Many producers choose to insure a crop in a county on an enterprise unit basis, in which all acres of a crop are insured in a county as one field. Many of the programs listed above will allow you to have your base policy insured on an enterprise unit basis and have your claims worked on a per-section basis (optional units), as long as production is kept separate.
If you look back at your crop insurance in recent years, you can see how these types of coverages could have significantly impacted your profitability. Spring planting will be here before you know it. Reviewing your coverages with a knowledgeable crop insurance professional could be more important than ever.
Cover the inevitable with livestock risk protection
You don’t have to be a commodity trader to know cattle markets are up. Even the dips and dives of the markets don’t show at the sale barn. However, what comes up, must come down.
“High prices cure high prices,” said Nathan Oglesby, cattle producer and grain originator for MFA’s Heart of Missouri group. “Whether it be causality of government actions or a ‘black swan’ event, it’s not if but when it’ll happen.”
Oglesby purchases Livestock Risk Protection (LRP) to cover that inevitability.

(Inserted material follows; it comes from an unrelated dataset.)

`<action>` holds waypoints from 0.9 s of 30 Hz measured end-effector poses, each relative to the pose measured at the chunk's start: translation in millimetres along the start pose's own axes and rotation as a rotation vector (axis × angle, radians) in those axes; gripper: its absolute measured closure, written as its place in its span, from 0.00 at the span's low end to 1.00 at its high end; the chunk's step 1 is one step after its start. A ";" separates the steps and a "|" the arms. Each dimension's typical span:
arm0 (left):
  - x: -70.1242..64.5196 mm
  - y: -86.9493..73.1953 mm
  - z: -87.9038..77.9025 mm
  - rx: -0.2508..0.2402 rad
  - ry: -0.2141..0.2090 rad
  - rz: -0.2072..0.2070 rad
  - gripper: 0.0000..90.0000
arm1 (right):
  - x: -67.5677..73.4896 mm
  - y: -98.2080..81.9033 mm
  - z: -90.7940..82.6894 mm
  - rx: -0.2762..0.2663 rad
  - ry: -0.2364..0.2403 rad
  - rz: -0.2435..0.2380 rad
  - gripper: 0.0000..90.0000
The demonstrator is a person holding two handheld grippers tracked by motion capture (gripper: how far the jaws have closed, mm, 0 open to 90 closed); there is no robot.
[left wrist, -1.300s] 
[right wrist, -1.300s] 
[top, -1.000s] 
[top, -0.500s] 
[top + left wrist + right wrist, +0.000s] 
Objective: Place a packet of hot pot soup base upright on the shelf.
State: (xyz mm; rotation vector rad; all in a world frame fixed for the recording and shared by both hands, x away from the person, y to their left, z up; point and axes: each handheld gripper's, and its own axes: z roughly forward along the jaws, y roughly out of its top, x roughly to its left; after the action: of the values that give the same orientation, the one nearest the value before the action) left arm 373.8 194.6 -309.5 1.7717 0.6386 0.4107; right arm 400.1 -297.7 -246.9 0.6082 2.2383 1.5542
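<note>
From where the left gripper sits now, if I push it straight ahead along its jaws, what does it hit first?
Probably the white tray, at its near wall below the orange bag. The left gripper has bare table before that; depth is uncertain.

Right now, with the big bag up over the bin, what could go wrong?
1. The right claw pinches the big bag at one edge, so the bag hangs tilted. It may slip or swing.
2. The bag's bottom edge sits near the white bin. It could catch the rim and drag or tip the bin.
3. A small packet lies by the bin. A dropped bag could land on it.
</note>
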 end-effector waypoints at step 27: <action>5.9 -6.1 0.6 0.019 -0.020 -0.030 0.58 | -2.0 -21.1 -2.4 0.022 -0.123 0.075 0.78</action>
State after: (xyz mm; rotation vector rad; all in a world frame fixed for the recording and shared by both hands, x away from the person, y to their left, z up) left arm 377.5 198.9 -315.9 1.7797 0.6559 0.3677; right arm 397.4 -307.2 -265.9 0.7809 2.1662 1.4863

LRP is designed to insure against declining market prices, allowing producers to choose a variety of classes for cattle (or swine), coverage levels and insurance periods to match when animals would normally be marketed. This also comes with the ability to retain those animals at the end of said insurance period.
“For me it’s no different than forward contracting grain,” said Oglesby, who often insures unborn calves before hooves even hit the ground. “You are setting a price for a future delivery date—in this case, it’s calves. Though Missouri plays a significant role in cattle production in our nation, there is little we do that affects the markets at a global scale. That’s the reason I buy LRP.”